New member here. I have never owned a handgun and after researching a lot I am almost 100% sure I want the Ruger SR9 as my first handgun. I really would like to have the Olive Drab, but if I could get the stainless or black version significantly cheaper I would settle for one of those.

*Just wondering what you all paid or what the best price is that I could get the OD version for?*

The best total price I can find is $460 including all taxes and additional fees. If you got yours cheaper off the internet I would love to have the link or site.

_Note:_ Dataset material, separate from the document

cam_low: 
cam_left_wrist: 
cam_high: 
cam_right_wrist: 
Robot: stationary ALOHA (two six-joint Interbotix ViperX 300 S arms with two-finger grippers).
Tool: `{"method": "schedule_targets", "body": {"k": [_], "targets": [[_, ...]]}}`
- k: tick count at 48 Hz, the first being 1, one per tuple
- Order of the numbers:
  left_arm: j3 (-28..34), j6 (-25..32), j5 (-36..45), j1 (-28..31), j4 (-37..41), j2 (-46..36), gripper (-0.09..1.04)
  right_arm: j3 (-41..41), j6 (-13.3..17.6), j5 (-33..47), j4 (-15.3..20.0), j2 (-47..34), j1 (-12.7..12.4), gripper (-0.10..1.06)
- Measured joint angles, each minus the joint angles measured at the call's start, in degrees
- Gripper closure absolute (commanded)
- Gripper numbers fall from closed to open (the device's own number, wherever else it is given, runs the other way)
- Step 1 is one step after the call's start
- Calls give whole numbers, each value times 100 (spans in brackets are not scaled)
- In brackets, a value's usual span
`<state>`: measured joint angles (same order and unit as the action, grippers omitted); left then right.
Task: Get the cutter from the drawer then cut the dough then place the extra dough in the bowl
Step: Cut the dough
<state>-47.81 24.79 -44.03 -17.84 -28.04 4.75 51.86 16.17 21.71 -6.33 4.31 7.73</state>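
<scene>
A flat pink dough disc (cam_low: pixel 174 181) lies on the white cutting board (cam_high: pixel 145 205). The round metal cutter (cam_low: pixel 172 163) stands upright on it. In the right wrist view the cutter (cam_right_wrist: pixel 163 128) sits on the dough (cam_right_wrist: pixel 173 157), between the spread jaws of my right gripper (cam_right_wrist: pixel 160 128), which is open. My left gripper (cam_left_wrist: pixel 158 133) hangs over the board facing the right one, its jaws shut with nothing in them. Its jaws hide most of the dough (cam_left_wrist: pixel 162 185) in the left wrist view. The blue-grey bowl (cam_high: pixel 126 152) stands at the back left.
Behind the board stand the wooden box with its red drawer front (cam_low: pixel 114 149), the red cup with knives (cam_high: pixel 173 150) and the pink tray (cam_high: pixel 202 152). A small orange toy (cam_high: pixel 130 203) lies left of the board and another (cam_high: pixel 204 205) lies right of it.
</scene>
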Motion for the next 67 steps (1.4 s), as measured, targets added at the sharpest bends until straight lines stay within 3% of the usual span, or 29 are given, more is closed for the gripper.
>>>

Also, I did find the stainless slide version for $430 total.

THANKS


----------



## mactex

I was at a local Academy store last week and saw a new one marked $319. But, that was for the black/silver model.


----------



## cbumgar1

Wow... that is pretty good. My local gunshop had the OD version listed for $569.


----------



## recoilguy

$319 for a new one is hard to believe. But I guess not impossible, give the OP the stores web site, he can see if they still have it. I have seen them around here for between 399 and 469 depending on where and when. I have both the green one and the stainless and black one. The green one doesn't shoot 30 bucks better in my opinion. If in yours it looks 30 bucks better then thats different. The price you are seeing is typical. If you wait for a long time and research research research you might save a few bucks in a month or two. If you buy now and forget it you will be shooting soon and having a blast with your nre weapon.

RCG


----------



## Barryd

Check out Gun Broker. There is one there for $315 but the auction is still open. Others seem to start around $399.

Barry


----------



## cbumgar1

Thanks for the replies. I did not know about gunbroker.com so thanks. I went ahead and bought it for $460 last night. Gallery of guns went from having 4 yesterday morning to only having 1 left last night so I had to get that last one! Looking forward to taking it to the range!


----------



## recoilguy

Enjoy the new weapon........it is a fun gun to shoot!!!!

RCG


----------



## mactex

recoilguy said:


> $319 for a new one is hard to believe. But I guess not impossible,
> 
> RCG


I went back to Academy yesterday and it was back around $420 or so. I guess they put them on sale for a week or so to clear out some inventory. Bummer, I was hoping that prices were going down.


----------



## acort88

$460? that really sucks. Last weekend at the gun show in San Antonio they had xd9 for 420. That would of been a better gun. Better trigger better rep. I love my xdm 40


----------



## archull

the SR9's around here can be had for normally just under $400.


----------